== WHAT YOU HAVE TO DO ==
Search the data for the word "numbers" and copy every line where it occurs.
Segment Open
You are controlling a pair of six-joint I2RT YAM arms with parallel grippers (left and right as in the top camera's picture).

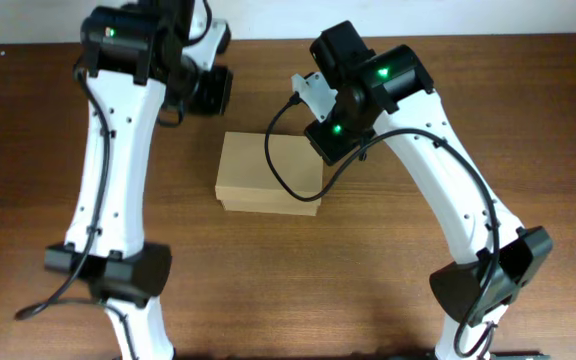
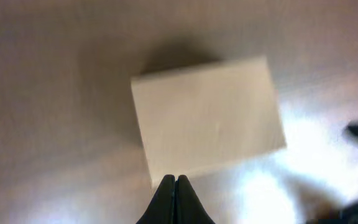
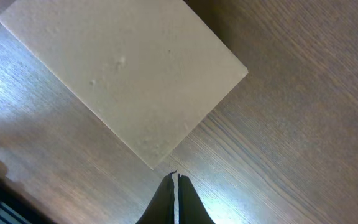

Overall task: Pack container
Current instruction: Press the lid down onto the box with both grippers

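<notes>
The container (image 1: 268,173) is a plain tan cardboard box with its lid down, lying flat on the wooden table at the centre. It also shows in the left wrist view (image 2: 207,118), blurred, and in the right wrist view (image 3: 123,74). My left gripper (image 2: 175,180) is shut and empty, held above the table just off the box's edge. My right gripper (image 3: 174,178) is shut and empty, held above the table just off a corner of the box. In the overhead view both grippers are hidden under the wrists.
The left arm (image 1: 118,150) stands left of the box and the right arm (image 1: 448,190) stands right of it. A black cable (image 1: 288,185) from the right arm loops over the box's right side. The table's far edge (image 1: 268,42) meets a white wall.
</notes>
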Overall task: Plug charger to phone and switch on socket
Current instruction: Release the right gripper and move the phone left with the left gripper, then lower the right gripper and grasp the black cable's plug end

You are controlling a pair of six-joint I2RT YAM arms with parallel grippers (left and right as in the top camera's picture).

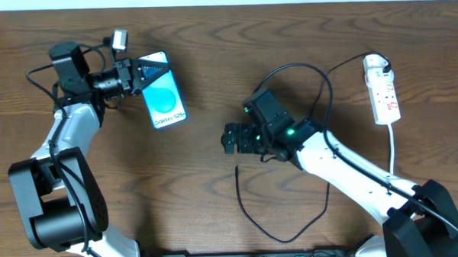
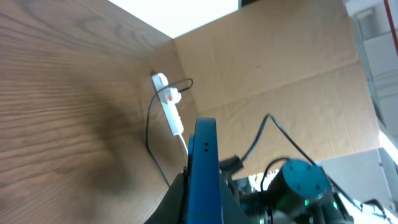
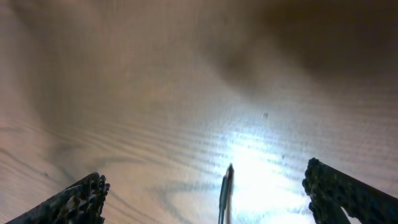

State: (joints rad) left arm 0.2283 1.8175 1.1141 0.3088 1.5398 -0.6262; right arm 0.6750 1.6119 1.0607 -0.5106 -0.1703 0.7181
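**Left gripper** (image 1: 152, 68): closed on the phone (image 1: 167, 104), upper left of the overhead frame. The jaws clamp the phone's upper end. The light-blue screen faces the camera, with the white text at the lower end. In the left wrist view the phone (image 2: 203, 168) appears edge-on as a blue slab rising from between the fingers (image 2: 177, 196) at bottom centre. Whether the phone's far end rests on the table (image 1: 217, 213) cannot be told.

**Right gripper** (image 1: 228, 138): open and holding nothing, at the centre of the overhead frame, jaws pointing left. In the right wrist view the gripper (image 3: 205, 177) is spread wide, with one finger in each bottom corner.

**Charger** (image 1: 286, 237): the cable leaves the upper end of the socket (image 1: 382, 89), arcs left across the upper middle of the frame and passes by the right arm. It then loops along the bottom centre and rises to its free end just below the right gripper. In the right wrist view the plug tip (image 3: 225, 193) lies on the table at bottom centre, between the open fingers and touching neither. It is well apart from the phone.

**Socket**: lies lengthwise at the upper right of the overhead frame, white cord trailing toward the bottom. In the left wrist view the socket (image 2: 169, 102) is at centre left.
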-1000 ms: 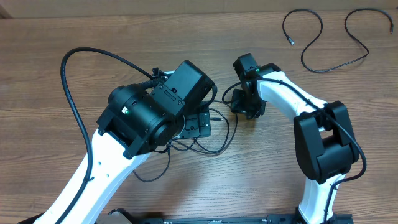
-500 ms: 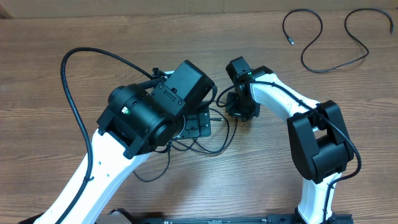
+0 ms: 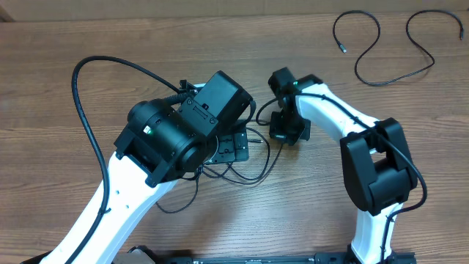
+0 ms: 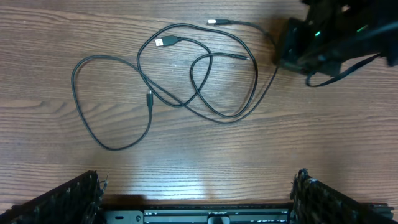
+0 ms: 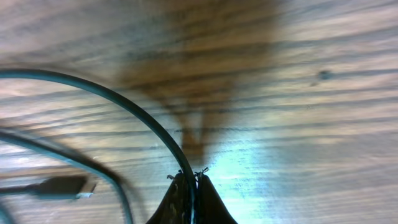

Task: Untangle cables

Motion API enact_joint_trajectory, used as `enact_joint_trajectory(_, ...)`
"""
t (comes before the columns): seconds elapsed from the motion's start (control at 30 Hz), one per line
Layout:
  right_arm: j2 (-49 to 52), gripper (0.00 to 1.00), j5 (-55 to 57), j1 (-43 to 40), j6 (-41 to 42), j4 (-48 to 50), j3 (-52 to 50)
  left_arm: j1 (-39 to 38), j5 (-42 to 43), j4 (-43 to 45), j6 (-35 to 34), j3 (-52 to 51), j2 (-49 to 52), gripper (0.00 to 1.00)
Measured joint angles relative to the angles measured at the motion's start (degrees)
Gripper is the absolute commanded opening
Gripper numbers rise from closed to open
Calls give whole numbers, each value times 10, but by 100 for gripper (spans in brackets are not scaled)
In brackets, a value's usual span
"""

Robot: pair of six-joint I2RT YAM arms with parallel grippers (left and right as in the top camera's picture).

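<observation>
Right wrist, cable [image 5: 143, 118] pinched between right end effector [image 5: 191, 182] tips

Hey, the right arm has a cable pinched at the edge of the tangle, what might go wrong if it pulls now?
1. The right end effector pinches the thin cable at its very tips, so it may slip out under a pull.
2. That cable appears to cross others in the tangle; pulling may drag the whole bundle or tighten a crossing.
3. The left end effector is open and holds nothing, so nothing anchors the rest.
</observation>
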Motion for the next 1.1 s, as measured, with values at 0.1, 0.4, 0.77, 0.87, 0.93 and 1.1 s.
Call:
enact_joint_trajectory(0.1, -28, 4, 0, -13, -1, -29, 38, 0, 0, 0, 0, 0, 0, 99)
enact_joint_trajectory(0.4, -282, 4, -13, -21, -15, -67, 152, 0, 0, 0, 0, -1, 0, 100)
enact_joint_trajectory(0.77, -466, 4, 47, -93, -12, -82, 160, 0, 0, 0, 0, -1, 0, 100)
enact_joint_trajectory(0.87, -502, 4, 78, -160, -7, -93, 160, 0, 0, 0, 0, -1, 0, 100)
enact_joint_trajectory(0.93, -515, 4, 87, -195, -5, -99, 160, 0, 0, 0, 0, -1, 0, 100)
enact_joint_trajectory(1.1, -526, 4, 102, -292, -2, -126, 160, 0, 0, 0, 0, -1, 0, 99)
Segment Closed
== OUTPUT ==
Gripper numbers rise from closed to open
Calls give whole numbers, each value times 10, but by 100 for gripper (spans in brackets are not scaled)

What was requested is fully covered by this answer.